My name is Krystal and I am currently a Health Care Administrator in the United States Navy.
I was the first born in my family. Ever since I can remember I have been chunky. The only time I was not was literally when I was a baby/toddler. Both my parents were stick thin and when my sisters were born, they were not over weight either. As an elementary school student, I was always wearing a large or extra large shirt and pants. I was consistently made fun of for being fat and I was simply just uncomfortable in my skin. I really always have been. Some people really do not understand the un-comfortableness of your thighs rubbing together, your shorts riding up your crotch, the flabs of fat that go over your pants, your shirt hugging the rolls (even if they are small rolls), or the annoyance of pants not fitting your legs because they are so big.
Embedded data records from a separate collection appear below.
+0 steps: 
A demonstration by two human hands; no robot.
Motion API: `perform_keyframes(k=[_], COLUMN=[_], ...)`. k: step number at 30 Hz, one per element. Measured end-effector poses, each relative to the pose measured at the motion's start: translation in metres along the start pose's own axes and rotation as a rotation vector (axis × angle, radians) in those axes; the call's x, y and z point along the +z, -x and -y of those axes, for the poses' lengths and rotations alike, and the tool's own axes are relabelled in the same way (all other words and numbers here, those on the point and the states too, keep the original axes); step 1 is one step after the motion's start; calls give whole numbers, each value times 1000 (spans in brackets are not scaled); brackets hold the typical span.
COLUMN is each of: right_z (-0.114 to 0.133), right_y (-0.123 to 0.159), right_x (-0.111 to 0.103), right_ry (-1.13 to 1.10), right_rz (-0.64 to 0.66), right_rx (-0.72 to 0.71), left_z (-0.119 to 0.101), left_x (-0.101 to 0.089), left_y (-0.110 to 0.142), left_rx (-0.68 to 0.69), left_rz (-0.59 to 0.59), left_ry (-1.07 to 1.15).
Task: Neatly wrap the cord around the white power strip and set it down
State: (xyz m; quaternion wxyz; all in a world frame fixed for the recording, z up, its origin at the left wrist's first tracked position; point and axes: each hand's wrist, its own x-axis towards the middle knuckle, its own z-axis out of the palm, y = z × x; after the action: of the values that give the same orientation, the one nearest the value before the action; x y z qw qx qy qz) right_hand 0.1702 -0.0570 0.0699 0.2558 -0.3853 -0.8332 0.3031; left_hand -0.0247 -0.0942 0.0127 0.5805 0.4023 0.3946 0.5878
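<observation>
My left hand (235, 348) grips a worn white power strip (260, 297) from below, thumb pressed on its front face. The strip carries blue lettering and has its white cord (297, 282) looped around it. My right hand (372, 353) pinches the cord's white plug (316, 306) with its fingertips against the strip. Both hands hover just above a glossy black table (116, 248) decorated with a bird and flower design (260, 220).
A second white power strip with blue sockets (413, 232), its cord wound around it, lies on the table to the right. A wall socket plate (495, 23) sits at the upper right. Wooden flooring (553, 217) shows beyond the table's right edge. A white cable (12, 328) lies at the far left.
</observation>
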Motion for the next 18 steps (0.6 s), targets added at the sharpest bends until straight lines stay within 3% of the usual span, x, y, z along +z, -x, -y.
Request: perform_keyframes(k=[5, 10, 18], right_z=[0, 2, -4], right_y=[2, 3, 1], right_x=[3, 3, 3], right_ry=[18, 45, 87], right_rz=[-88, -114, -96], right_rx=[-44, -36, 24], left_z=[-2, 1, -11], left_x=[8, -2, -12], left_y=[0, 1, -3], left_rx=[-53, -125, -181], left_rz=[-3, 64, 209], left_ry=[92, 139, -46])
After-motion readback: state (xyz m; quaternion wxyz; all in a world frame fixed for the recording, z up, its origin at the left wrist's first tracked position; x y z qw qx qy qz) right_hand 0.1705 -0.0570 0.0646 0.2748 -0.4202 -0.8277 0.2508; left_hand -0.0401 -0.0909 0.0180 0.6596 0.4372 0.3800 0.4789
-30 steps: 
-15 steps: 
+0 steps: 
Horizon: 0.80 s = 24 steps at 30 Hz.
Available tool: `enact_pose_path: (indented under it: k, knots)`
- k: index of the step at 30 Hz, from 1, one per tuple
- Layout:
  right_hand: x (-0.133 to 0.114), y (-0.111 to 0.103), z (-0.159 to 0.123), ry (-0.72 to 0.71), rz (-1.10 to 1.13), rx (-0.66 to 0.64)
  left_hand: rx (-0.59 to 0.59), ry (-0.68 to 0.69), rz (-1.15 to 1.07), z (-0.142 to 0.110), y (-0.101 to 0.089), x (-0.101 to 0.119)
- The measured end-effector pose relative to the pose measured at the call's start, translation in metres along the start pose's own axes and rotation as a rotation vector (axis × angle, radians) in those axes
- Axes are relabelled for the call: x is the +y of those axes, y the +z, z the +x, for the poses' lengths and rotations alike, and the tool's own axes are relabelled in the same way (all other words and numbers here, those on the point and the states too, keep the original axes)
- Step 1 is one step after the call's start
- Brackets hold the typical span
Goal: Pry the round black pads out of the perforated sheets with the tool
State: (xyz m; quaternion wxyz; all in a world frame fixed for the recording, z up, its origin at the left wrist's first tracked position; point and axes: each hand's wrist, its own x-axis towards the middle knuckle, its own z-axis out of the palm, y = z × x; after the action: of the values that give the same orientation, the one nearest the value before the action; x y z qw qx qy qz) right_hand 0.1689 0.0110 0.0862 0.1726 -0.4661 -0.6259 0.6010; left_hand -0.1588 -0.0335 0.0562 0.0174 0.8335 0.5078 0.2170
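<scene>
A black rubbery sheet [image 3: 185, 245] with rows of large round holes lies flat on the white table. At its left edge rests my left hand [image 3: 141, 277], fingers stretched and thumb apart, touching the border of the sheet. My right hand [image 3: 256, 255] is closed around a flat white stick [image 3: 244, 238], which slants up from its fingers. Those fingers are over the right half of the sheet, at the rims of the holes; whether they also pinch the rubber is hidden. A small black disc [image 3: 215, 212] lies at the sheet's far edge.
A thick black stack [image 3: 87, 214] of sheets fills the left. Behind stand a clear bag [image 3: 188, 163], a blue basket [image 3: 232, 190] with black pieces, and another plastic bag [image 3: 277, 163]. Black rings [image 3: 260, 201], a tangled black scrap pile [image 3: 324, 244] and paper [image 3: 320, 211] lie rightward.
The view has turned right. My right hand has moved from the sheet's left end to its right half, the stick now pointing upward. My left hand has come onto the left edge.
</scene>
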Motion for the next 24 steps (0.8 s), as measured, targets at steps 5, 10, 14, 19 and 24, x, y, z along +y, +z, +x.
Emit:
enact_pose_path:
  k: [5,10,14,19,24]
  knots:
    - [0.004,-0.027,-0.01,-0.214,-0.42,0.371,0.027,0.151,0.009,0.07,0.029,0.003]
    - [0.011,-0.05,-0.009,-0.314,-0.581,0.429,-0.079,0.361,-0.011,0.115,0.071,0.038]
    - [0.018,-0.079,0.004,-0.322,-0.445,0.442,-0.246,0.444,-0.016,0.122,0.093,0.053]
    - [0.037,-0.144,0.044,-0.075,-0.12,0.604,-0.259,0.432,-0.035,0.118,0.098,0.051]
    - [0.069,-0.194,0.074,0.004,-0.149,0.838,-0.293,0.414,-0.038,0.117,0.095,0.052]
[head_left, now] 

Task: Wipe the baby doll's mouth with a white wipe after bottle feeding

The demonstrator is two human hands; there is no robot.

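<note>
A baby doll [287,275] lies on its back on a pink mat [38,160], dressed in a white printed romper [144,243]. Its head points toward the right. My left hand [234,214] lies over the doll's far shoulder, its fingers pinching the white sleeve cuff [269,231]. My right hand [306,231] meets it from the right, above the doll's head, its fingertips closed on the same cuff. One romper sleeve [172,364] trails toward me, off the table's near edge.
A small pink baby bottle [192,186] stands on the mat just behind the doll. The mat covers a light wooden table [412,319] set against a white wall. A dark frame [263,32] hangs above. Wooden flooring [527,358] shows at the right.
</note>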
I am not even considered huge but I have always been large. I was a very active kid and teenager. I love being outdoors, playing sports, swimming, and riding horses. We had a farm and I was always working with my father. My parents have never been the healthiest eaters. They have always eaten terrible and it was not until I moved out of the house and to college that I started to learn about healthy eating. However, I ate the same food my sisters and parents ate yet I was the "fat" one. As a kid, I stayed outside and once I hit middle school, I stayed in sports, which consisted of basketball and softball. I was not considered great at basketball but softball was my muse.
I grew up in a Brazilian family so our diet consisted of bread, meat, rice, beans, and coffee. This was an everyday occurrence. I had no idea that any of it had anything to do with weight gain. At this point in my life, I was just insecure because I never felt pretty or skinny. I always felt like an outsider and none of the clothes ever fit right. In fact, my mom loved to shop and she would continuously give me form fitting clothes and I hated it! I hated the feeling of looking fat. Through the years it made me realize where my anxiety of dressing rooms spawned. I despise trying on clothes because every time, I thought they would fit a specific way, they never did.
It was depressing and continues to be. I am one of those people that once I find something that fits, I will buy 2 more pairs! Weight loss has been an issue for me since I was a child.
Childhood to College
From High School to College
I was always around 160-165 ibs in high school. I never really went above or below that. I was always active and played Junior Varsity and Varsity Softball. I also played basketball. In high school I took PE and weightlifting. I started to become obsessed with working out and lifting. At one point I was out lifting some of the boys. In high school I maxed out on bench press at 175 ibs! I could also go for days but I guess that is the young energy most people have. However, even though I was so active and rarely ate then, I was still fat.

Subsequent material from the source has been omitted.